What is being asked: From top to bottom, write out the listing exactly.

Data excerpts:
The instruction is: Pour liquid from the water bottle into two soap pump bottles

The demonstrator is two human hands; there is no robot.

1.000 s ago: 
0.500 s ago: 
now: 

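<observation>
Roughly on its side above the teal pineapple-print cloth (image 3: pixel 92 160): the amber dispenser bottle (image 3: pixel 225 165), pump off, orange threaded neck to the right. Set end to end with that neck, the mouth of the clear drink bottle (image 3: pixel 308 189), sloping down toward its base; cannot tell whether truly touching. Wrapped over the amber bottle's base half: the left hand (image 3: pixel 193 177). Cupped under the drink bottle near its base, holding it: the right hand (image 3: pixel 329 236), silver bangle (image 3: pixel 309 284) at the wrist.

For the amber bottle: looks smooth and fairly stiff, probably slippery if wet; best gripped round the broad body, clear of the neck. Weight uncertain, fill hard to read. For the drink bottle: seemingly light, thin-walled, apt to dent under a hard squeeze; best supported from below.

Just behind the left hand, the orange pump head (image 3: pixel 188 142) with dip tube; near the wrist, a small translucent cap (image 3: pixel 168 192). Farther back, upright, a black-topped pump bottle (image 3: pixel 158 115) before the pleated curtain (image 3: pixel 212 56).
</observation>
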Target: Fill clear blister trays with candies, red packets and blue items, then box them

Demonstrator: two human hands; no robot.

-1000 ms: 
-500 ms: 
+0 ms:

Finished task:
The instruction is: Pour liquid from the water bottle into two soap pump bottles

The demonstrator is two human hands; there is no robot.

1.000 s ago: 
0.500 s ago: 
now: 

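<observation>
Roughly on its side above the teal pineapple-print cloth (image 3: pixel 92 160): the amber dispenser bottle (image 3: pixel 225 165), pump off, orange threaded neck to the right. Set end to end with that neck, the mouth of the clear drink bottle (image 3: pixel 308 189), sloping down toward its base; cannot tell whether truly touching. Wrapped over the amber bottle's base half: the left hand (image 3: pixel 193 177). Cupped under the drink bottle near its base, holding it: the right hand (image 3: pixel 329 236), silver bangle (image 3: pixel 309 284) at the wrist.

For the amber bottle: looks smooth and fairly stiff, probably slippery if wet; best gripped round the broad body, clear of the neck. Weight uncertain, fill hard to read. For the drink bottle: seemingly light, thin-walled, apt to dent under a hard squeeze; best supported from below.

Just behind the left hand, the orange pump head (image 3: pixel 188 142) with dip tube; near the wrist, a small translucent cap (image 3: pixel 168 192). Farther back, upright, a black-topped pump bottle (image 3: pixel 158 115) before the pleated curtain (image 3: pixel 212 56).
</observation>
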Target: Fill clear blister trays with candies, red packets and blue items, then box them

Demonstrator: two human hands; no robot.

-1000 ms: 
-500 ms: 
+0 ms:

The requested output has been produced.